▸ Task brief:
Where does the word "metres" appear in the entries below? Copy each line that holds it.

- - - -

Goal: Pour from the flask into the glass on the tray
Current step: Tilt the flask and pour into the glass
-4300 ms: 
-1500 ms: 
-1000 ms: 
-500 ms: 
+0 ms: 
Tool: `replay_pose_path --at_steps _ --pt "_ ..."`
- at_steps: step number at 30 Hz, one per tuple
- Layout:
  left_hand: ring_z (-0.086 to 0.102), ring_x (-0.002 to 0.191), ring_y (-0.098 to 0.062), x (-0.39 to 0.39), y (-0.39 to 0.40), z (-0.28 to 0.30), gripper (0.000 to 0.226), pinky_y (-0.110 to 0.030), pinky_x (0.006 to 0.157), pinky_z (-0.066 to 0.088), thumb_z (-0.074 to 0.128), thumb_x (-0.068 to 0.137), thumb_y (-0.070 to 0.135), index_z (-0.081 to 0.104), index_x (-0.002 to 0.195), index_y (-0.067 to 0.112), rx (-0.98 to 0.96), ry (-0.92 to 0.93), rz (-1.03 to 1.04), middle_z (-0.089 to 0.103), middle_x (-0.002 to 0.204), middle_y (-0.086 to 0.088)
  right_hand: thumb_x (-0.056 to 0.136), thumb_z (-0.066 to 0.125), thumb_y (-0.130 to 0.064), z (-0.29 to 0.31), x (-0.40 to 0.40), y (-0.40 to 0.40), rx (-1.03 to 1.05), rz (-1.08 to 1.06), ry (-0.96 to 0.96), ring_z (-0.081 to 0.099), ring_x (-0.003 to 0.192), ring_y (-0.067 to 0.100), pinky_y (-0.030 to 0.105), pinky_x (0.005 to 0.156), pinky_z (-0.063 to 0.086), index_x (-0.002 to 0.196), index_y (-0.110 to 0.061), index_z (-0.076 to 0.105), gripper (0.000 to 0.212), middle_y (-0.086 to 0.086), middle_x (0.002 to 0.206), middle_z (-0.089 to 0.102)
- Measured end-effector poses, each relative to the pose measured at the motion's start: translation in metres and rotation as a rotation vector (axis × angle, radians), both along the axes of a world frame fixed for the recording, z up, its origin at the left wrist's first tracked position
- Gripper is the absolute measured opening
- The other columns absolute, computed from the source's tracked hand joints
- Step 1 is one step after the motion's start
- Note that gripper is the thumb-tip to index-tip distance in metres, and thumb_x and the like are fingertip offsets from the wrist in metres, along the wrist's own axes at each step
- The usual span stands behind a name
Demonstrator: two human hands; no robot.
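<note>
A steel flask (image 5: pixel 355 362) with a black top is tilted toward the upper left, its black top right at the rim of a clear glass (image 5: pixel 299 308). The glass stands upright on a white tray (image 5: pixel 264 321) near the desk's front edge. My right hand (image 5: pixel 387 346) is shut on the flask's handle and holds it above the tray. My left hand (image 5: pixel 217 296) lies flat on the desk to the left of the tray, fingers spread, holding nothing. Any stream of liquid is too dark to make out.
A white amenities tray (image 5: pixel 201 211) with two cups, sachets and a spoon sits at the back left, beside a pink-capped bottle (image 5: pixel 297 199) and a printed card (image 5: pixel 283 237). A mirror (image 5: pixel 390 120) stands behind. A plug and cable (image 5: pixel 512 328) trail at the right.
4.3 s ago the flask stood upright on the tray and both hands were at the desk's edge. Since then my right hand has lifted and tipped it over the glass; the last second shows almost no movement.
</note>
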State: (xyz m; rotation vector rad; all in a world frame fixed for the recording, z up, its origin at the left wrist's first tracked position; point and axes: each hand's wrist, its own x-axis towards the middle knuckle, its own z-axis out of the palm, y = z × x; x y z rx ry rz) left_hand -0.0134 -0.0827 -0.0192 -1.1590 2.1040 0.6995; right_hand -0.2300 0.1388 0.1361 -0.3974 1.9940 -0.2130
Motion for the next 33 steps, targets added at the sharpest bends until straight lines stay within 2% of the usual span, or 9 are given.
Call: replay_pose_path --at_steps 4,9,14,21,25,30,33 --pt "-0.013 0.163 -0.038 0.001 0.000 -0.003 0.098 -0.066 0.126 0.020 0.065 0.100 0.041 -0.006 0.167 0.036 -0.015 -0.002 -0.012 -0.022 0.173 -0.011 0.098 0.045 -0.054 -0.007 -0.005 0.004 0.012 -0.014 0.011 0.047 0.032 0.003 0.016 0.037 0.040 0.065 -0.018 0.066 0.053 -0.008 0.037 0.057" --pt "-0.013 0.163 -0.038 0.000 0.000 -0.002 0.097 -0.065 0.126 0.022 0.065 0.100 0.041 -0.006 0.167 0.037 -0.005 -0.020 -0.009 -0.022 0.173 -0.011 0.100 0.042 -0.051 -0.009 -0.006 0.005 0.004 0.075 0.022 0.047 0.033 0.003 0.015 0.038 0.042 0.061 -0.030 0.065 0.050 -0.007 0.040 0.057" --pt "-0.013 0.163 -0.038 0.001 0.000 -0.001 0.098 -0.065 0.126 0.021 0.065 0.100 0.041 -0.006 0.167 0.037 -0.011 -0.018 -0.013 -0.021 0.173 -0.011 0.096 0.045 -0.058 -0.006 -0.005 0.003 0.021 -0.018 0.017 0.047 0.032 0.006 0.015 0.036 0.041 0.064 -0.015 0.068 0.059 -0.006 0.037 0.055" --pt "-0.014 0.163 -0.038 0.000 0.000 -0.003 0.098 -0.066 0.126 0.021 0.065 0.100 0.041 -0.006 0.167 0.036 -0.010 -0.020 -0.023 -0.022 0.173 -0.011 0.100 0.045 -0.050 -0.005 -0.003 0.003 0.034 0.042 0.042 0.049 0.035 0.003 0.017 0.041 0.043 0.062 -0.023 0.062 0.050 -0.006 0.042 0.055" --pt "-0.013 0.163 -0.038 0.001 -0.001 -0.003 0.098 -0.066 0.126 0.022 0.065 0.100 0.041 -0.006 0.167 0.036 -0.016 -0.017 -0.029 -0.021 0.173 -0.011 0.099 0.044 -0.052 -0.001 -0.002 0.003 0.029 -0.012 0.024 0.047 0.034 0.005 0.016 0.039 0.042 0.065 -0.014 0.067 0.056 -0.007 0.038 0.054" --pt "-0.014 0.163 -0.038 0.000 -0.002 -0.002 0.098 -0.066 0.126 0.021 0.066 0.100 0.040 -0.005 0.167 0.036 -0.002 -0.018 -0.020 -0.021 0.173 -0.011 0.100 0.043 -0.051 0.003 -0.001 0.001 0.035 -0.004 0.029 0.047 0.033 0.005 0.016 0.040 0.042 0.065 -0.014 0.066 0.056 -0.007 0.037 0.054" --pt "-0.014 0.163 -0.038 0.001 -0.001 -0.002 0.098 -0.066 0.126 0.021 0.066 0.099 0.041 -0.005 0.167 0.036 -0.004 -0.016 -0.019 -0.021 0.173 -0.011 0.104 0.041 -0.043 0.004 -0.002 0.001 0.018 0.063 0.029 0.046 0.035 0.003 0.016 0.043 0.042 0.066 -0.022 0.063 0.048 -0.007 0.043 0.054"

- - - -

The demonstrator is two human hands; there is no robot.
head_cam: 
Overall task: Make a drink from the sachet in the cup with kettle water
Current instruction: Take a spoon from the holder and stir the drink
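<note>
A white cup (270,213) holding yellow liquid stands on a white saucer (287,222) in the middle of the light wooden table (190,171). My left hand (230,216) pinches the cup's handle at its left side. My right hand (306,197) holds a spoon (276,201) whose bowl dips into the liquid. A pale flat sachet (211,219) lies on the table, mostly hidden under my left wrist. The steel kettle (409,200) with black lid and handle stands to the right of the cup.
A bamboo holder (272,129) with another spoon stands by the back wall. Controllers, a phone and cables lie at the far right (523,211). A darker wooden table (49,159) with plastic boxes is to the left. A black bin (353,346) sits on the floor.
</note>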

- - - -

▸ Response to the exercise:
- Measured end-effector poses, each relative to the pose measured at the motion's start: translation in metres and rotation as a rotation vector (axis × angle, radians), both along the axes of a world frame fixed for the recording, z up, its origin at the left wrist's first tracked position
- Note that gripper is the thumb-tip to index-tip distance in metres, and thumb_x and the like are fingertip offsets from the wrist in metres, along the wrist's own axes at each step

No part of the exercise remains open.